Finally getting over the stigma of the “mom sport” associations that made it seem milquetoast back in the 90s, soccer is finally on its way to becoming a major player in American sports, according to ESPN.
The ESPN Sports Poll recently named soccer as the second most popular sport in America for people aged 12-24, and stars like Leo Messi, Cristiano Ronaldo, and David Beckham are all as popular as many of the top NFL, NBA, and MLB athletes.
Part of that is down to soccer’s fanatically devoted subculture. According to Rich Luker, the architect of the Sports Poll:
It is a true community. The only group that comes close are college sports fans or followers of the Grateful Dead. They embrace soccer as a communal lifestyle as opposed to a personal experience or a community that only exists on gameday.
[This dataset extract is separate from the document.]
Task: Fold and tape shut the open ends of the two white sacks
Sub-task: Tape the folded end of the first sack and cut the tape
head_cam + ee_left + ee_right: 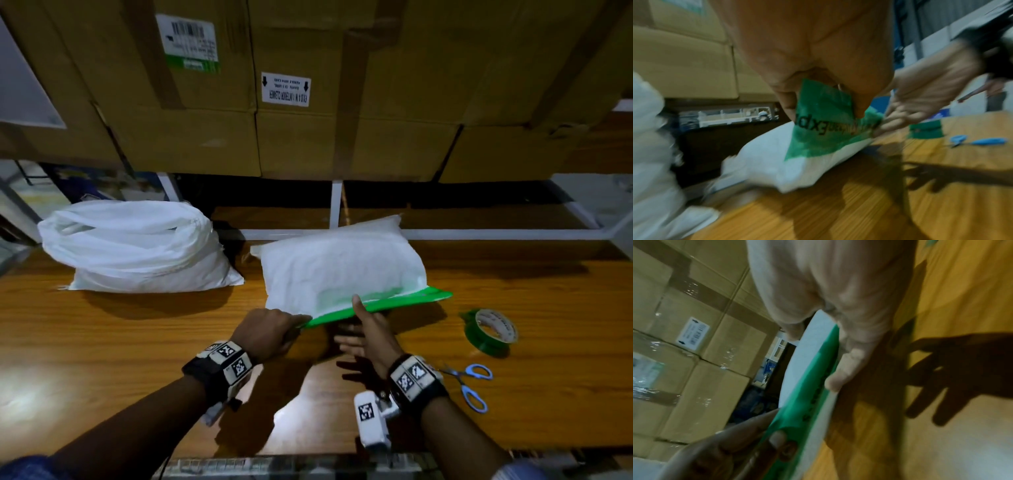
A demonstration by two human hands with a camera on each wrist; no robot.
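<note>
Two white sacks lie on the wooden table (pixel 137 342). The far-left sack (pixel 137 246) is bulging, with a rumpled open end. The nearer sack (pixel 342 267) lies flat in the middle, its green printed edge (pixel 394 303) facing me and lifted a little. My left hand (pixel 291 325) pinches the left corner of that green edge (pixel 822 116). My right hand (pixel 356 318) clasps the same edge at its middle, thumb on top of the white cloth and fingers (pixel 855 356) underneath the green band (pixel 809 386).
A roll of green tape (pixel 491 330) lies on the table right of the nearer sack, and blue-handled scissors (pixel 469 387) lie nearer to me. Stacked cardboard boxes (pixel 308 102) stand behind on a white-framed shelf (pixel 479 234).
</note>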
But soccer in the United States is more than just an insular community punching above its weight. It’s currently positioned as the sport with the most potential for growth in a crowded sports marketplace.
How long will it take to get there? “We are talking generational change,” Luker said. “A generation of kids have now grown up as having MLS as part of their reality. Give us one more cycle and that is all it will take. One more generation.”
Luker is bullish about the rise of MLS, given that 7.2 percent of Americans describe themselves as fans of the league. “That is 25 million people, of whom MLS can only currently account for about 5 million, a fifth of their potential audience,” he said. “If the league gets its marketing right, there will be massive growth.” Luker reinforces this bold claim by revealing a remarkable 50 percent of those who declare any interest in soccer ask to know more about the MLS when three percent is considered a positive response rate in the consumer product industry. “MLS’s problem is they only have 19 teams and no regular national television presence,” Luker said. “Right now, you are not going to bump into their product but they are working hard to change that.”